For the data below, please report each line where the word "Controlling" is found.
Start of Data for this exercise
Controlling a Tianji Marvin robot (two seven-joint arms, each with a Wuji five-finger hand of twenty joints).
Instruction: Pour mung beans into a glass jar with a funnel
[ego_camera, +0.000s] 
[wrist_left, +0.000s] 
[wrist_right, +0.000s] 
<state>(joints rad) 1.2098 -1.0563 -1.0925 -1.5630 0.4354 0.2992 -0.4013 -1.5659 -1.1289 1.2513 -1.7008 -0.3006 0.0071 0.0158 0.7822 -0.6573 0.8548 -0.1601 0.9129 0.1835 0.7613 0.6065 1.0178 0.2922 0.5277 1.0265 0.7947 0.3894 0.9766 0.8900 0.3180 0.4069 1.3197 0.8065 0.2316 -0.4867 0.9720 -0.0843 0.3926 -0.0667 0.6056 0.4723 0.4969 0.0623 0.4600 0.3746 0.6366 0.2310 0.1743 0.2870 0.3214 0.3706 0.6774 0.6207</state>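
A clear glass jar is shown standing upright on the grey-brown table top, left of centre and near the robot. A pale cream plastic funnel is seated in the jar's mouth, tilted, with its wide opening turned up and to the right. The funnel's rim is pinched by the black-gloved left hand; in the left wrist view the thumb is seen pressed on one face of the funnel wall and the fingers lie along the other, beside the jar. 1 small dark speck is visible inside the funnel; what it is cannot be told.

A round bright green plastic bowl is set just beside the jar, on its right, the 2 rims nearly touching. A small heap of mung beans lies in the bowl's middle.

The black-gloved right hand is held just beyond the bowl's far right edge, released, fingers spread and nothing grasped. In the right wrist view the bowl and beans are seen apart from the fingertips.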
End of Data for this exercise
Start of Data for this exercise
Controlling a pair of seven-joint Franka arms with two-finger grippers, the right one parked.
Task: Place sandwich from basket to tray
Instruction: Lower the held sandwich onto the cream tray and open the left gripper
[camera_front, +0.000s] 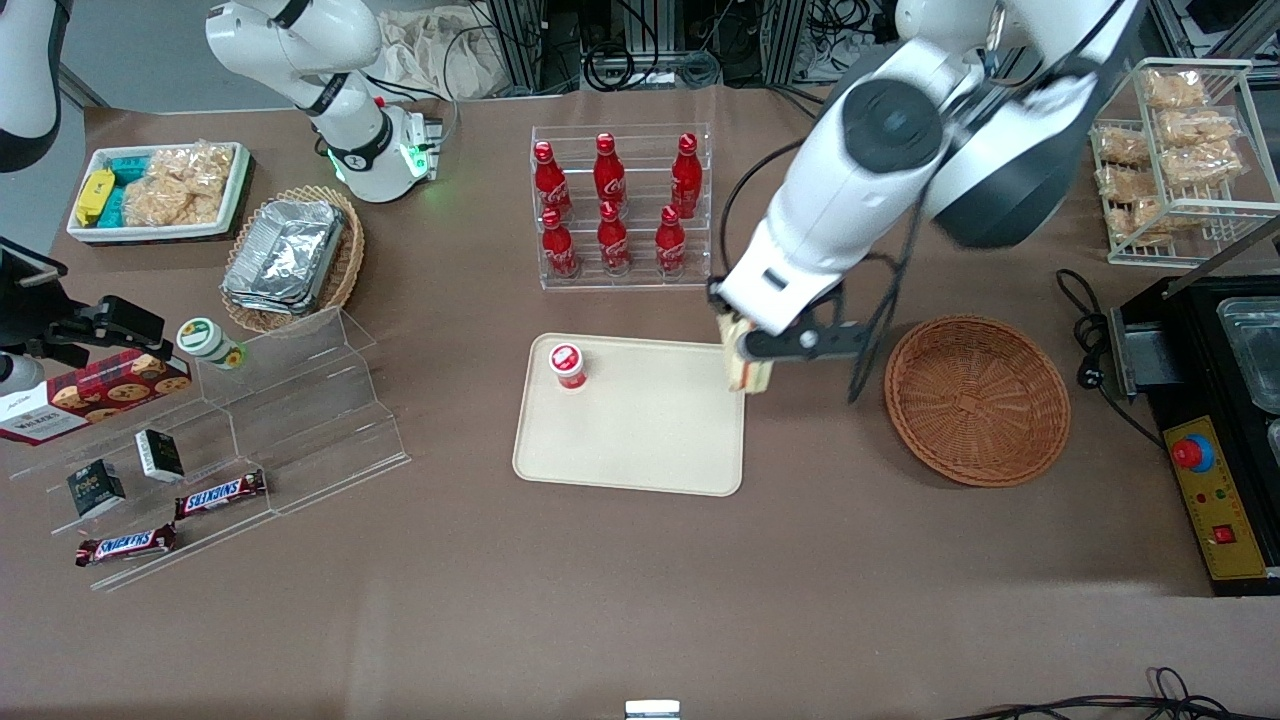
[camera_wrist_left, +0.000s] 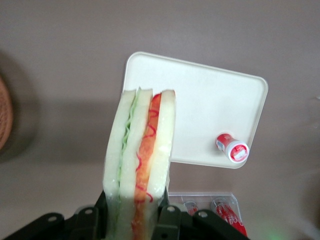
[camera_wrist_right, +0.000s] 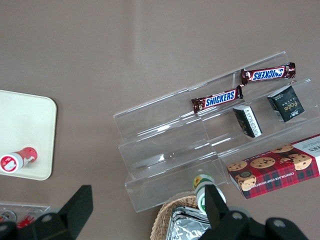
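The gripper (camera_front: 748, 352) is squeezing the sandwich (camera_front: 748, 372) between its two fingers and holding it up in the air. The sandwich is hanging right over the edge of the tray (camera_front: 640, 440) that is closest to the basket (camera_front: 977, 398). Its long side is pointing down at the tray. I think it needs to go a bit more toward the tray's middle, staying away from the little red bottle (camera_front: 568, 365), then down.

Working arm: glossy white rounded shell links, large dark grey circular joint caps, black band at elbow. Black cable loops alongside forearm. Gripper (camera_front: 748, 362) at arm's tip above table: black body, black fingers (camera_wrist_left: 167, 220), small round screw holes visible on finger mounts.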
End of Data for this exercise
Response box:
Controlling a Tianji Marvin robot (two seven-joint arms, each with a Wuji five-finger hand of twenty joints).
Controlling a pair of seven-joint Franka arms with two-finger grippers, the right one parked.

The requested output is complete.